Exercise description
Restate the listing below word for word; no picture is to be carried over.

=== Begin Enclosure ===

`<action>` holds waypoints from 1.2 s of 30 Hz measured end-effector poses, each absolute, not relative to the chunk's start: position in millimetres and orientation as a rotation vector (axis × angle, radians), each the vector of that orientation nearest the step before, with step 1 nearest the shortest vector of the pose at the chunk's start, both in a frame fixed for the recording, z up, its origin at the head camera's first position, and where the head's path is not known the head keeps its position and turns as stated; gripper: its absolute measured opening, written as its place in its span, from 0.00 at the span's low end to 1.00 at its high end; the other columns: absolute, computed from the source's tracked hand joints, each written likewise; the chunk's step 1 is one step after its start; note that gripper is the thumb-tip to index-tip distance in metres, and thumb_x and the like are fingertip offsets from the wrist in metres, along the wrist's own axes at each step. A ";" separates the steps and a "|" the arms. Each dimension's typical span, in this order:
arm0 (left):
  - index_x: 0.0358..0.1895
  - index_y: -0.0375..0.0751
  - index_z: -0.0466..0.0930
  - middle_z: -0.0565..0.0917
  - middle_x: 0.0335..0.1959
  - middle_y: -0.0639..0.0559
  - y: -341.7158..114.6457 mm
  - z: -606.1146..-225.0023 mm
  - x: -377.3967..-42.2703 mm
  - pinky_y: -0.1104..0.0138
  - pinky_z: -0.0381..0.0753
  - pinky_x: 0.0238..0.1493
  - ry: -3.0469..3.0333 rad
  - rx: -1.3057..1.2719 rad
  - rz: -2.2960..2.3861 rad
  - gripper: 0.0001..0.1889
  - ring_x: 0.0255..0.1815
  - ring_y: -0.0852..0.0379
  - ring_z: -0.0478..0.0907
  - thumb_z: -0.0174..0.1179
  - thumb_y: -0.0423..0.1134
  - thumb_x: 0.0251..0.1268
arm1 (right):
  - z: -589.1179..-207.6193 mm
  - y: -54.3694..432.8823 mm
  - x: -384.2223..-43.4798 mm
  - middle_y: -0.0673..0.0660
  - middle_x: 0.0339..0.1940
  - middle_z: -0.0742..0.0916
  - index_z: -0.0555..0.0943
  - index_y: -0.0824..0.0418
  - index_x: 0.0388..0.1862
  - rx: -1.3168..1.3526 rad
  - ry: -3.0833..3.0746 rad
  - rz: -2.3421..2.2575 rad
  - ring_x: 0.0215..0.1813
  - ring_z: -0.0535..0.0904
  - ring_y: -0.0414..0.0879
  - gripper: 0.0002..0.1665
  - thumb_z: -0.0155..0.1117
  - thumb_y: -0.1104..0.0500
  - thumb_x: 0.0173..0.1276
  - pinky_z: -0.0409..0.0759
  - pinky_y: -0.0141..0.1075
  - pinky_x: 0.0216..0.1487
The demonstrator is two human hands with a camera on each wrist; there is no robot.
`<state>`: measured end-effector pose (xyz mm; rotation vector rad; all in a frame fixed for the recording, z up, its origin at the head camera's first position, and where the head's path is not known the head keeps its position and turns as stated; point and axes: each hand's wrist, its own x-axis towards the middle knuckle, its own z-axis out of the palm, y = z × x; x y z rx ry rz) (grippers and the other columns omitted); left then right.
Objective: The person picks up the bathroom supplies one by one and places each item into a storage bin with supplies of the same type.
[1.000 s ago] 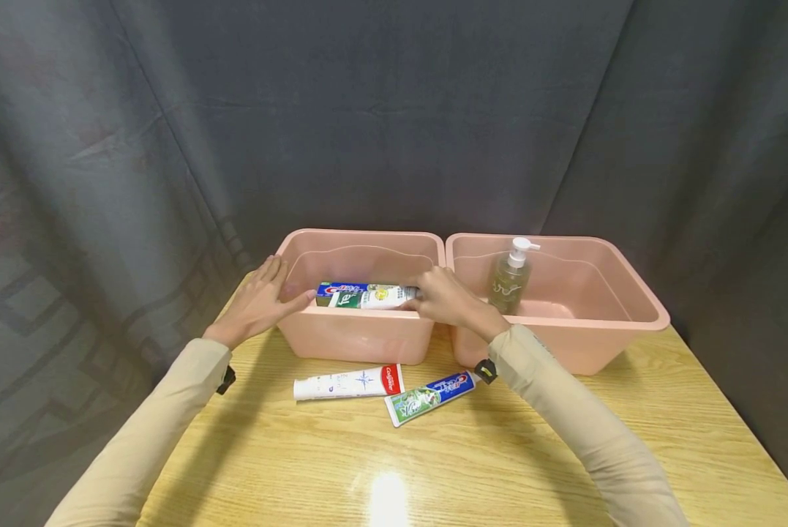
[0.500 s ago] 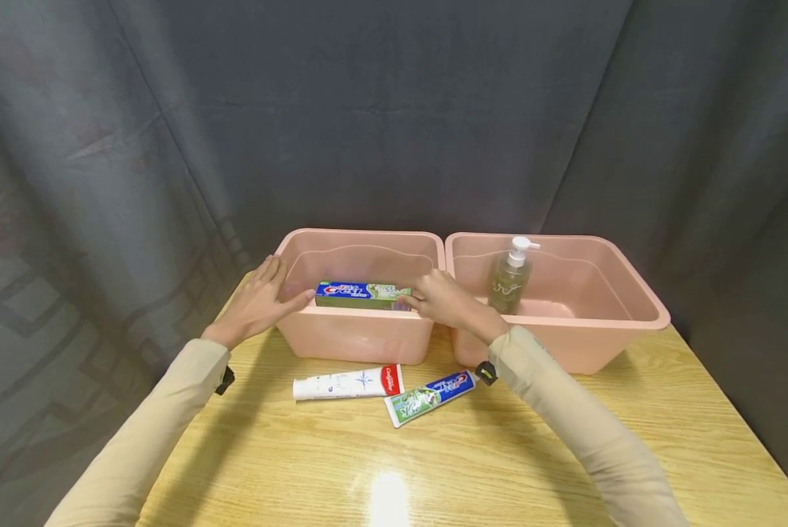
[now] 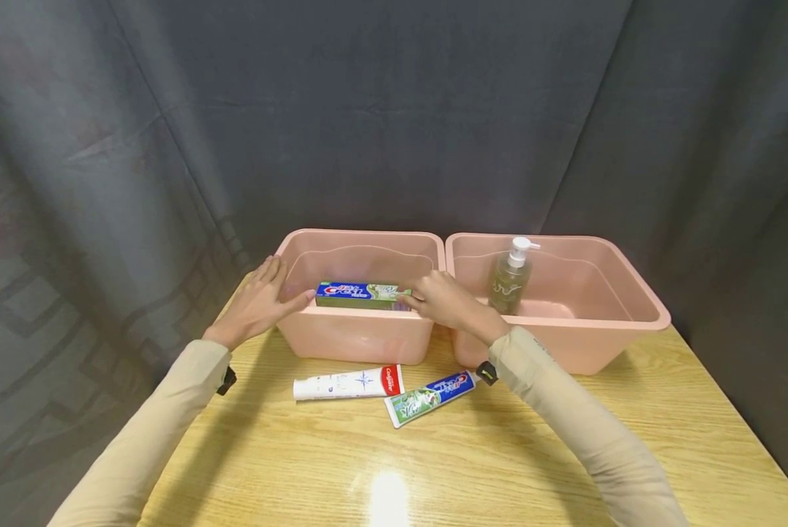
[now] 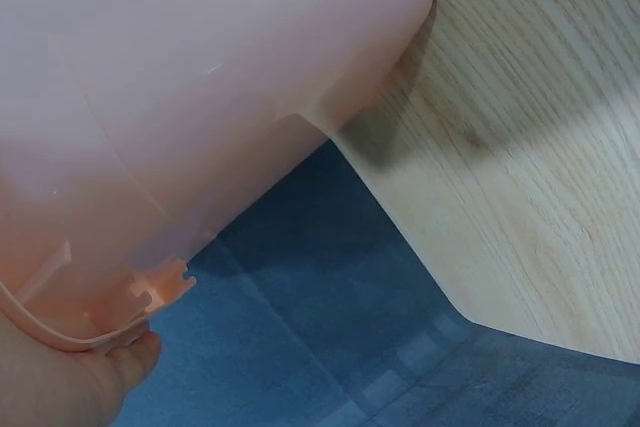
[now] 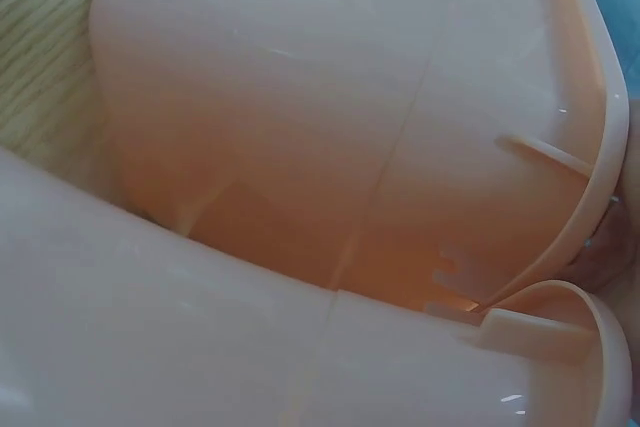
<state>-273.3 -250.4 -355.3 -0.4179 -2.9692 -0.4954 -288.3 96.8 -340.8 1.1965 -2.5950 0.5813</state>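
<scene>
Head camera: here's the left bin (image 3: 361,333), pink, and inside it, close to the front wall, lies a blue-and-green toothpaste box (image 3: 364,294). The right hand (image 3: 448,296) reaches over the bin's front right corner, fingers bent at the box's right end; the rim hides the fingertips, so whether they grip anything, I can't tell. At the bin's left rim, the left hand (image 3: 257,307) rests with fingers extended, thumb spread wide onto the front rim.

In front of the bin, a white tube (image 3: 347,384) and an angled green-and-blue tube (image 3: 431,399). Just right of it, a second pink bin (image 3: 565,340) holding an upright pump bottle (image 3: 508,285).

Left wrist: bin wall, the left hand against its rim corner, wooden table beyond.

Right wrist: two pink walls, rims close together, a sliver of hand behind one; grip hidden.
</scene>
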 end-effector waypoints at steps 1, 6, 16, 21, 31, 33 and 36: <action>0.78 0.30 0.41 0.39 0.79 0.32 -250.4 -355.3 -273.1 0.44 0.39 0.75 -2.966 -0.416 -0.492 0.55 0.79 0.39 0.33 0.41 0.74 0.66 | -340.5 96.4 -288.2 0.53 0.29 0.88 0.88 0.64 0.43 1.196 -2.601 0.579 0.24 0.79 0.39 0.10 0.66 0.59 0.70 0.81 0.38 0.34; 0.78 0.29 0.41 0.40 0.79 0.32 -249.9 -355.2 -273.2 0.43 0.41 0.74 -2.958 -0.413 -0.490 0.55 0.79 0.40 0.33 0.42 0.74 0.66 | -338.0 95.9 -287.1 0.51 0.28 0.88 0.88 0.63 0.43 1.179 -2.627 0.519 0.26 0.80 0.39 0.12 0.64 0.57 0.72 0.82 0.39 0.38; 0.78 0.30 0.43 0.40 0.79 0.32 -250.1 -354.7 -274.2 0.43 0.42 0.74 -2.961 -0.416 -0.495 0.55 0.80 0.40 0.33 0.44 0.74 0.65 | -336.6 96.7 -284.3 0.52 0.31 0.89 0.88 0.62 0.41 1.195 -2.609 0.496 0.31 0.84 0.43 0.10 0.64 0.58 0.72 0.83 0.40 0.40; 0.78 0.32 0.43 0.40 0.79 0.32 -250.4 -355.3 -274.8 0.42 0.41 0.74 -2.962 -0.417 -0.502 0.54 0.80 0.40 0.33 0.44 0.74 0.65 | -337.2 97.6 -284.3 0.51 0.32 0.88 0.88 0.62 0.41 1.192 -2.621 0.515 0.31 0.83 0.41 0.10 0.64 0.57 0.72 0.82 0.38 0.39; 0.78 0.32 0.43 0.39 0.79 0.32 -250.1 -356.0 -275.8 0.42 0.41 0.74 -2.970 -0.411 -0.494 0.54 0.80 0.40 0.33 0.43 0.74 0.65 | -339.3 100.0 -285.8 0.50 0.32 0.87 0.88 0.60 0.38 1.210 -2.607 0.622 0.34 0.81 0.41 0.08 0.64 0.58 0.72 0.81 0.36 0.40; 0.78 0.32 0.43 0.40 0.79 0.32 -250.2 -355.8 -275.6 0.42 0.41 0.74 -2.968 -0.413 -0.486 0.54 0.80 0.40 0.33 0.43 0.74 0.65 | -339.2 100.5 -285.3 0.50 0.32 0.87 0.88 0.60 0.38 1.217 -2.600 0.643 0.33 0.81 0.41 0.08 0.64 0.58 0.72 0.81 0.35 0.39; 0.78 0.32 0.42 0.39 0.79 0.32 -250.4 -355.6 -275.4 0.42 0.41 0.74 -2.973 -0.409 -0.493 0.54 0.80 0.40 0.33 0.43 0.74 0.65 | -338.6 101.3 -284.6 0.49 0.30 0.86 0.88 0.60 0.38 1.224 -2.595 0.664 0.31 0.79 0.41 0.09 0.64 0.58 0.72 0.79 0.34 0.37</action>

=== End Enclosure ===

Task answer
`<action>` holds waypoints from 1.2 s of 30 Hz measured end-effector poses, each absolute, not relative to the chunk's start: position in millimetres and orientation as a rotation vector (axis × angle, radians), each the vector of that orientation nearest the step before, with step 1 nearest the shortest vector of the pose at the chunk's start, both in a frame fixed for the recording, z up, its origin at the head camera's first position, and where the head's path is not known the head keeps its position and turns as stated; gripper: its absolute measured opening, written as its place in its span, from 0.00 at the span's low end to 1.00 at its high end; the other columns: absolute, computed from the source's tracked hand joints, each written likewise; the chunk's step 1 is one step after its start; note that gripper is the thumb-tip to index-tip distance in metres, and thumb_x and the like are fingertip offsets from the wrist in metres, along the wrist's own axes at each step. A ";" separates the steps and a "|" the arms. Each dimension's typical span, in this order:
arm0 (left):
  - index_x: 0.0358..0.1895
  - index_y: -0.0375..0.0751
  - index_z: -0.0466..0.0930
  - middle_z: -0.0565..0.0917
  - middle_x: 0.0335..0.1959
  - middle_y: -0.0639..0.0559
  - y: -341.7158..114.6457 mm
  - z: -606.1146..-225.0023 mm
  - x: -377.3967..-42.2703 mm
  - pinky_y: -0.1104..0.0138
  - pinky_z: -0.0381..0.0753
  - pinky_x: 0.0238..0.1493
  - ry: -3.0469..3.0333 rad
  - rx: -1.3057..1.2719 rad
  - rz: -2.2960..2.3861 rad
  - gripper: 0.0001..0.1889
  - ring_x: 0.0255..0.1815
  - ring_y: -0.0852..0.0379
  - ring_z: -0.0478..0.0907
  - thumb_z: -0.0174..0.1179
  - thumb_y: -0.0423..0.1134
  - thumb_x: 0.0251..0.1268
arm1 (right):
  - z: -589.1179..-207.6193 mm
  - y: -54.3694..432.8823 mm
  - x: -384.2223..-43.4798 mm
  - middle_y: -0.0673..0.0660
  - middle_x: 0.0339..0.1940
  - middle_z: -0.0742..0.0916
  - index_z: -0.0555..0.0943
  - index_y: -0.0824..0.0418
  - index_x: 0.0388..0.1862
  - rx: -1.3168..1.3526 rad
  - ry: -3.0833..3.0746 rad
  - rz: -2.3421..2.2575 rad
  - ring_x: 0.0215..0.1813
  - ring_z: -0.0535..0.0904
  - ring_y: -0.0414..0.0879
  - gripper: 0.0002..0.1665
  - thumb_z: -0.0155..0.1117
  - thumb_y: -0.1104..0.0500
  - thumb_x: 0.0173..0.1276
  - pinky_z: -0.0409..0.0759
  - pinky_y: -0.0141..0.1075
  - pinky_x: 0.0216..0.1487
The demonstrator is two human hands with a camera on each wrist; there is no robot.
`<state>`: measured end-effector pose (xyz mm; rotation vector rad; all in a frame fixed for the recording, z up, its origin at the head camera's first position, and where the head's path is not known the head keeps its position and turns as stated; point and axes: each hand's wrist, its own x-axis towards the middle knuckle, its own z-axis out of the palm, y = z × x; x y z rx ry rz) (grippers and the other columns omitted); left then right.
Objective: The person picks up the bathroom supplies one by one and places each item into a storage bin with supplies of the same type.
[1.000 s ago] 
[0.500 s ago] 
[now] 
[now] 
[now] 
<state>-273.3 -250.4 -355.3 -0.4179 -2.9692 -0.4954 -288.3 96.8 -340.8 1.1965 -2.5950 0.5813</state>
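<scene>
Head camera: here's the left bin (image 3: 361,333), pink, and inside it, close to the front wall, lies a blue-and-green toothpaste box (image 3: 364,294). The right hand (image 3: 448,296) reaches over the bin's front right corner, fingers bent at the box's right end; the rim hides the fingertips, so whether they grip anything, I can't tell. At the bin's left rim, the left hand (image 3: 257,307) rests with fingers extended, thumb spread wide onto the front rim.

In front of the bin, a white tube (image 3: 347,384) and an angled green-and-blue tube (image 3: 431,399). Just right of it, a second pink bin (image 3: 565,340) holding an upright pump bottle (image 3: 508,285).

Left wrist: bin wall, the left hand against its rim corner, wooden table beyond.

Right wrist: two pink walls, rims close together, a sliver of hand behind one; grip hidden.
</scene>
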 end-effector waypoints at steps 1, 6, 16, 21, 31, 33 and 36: <action>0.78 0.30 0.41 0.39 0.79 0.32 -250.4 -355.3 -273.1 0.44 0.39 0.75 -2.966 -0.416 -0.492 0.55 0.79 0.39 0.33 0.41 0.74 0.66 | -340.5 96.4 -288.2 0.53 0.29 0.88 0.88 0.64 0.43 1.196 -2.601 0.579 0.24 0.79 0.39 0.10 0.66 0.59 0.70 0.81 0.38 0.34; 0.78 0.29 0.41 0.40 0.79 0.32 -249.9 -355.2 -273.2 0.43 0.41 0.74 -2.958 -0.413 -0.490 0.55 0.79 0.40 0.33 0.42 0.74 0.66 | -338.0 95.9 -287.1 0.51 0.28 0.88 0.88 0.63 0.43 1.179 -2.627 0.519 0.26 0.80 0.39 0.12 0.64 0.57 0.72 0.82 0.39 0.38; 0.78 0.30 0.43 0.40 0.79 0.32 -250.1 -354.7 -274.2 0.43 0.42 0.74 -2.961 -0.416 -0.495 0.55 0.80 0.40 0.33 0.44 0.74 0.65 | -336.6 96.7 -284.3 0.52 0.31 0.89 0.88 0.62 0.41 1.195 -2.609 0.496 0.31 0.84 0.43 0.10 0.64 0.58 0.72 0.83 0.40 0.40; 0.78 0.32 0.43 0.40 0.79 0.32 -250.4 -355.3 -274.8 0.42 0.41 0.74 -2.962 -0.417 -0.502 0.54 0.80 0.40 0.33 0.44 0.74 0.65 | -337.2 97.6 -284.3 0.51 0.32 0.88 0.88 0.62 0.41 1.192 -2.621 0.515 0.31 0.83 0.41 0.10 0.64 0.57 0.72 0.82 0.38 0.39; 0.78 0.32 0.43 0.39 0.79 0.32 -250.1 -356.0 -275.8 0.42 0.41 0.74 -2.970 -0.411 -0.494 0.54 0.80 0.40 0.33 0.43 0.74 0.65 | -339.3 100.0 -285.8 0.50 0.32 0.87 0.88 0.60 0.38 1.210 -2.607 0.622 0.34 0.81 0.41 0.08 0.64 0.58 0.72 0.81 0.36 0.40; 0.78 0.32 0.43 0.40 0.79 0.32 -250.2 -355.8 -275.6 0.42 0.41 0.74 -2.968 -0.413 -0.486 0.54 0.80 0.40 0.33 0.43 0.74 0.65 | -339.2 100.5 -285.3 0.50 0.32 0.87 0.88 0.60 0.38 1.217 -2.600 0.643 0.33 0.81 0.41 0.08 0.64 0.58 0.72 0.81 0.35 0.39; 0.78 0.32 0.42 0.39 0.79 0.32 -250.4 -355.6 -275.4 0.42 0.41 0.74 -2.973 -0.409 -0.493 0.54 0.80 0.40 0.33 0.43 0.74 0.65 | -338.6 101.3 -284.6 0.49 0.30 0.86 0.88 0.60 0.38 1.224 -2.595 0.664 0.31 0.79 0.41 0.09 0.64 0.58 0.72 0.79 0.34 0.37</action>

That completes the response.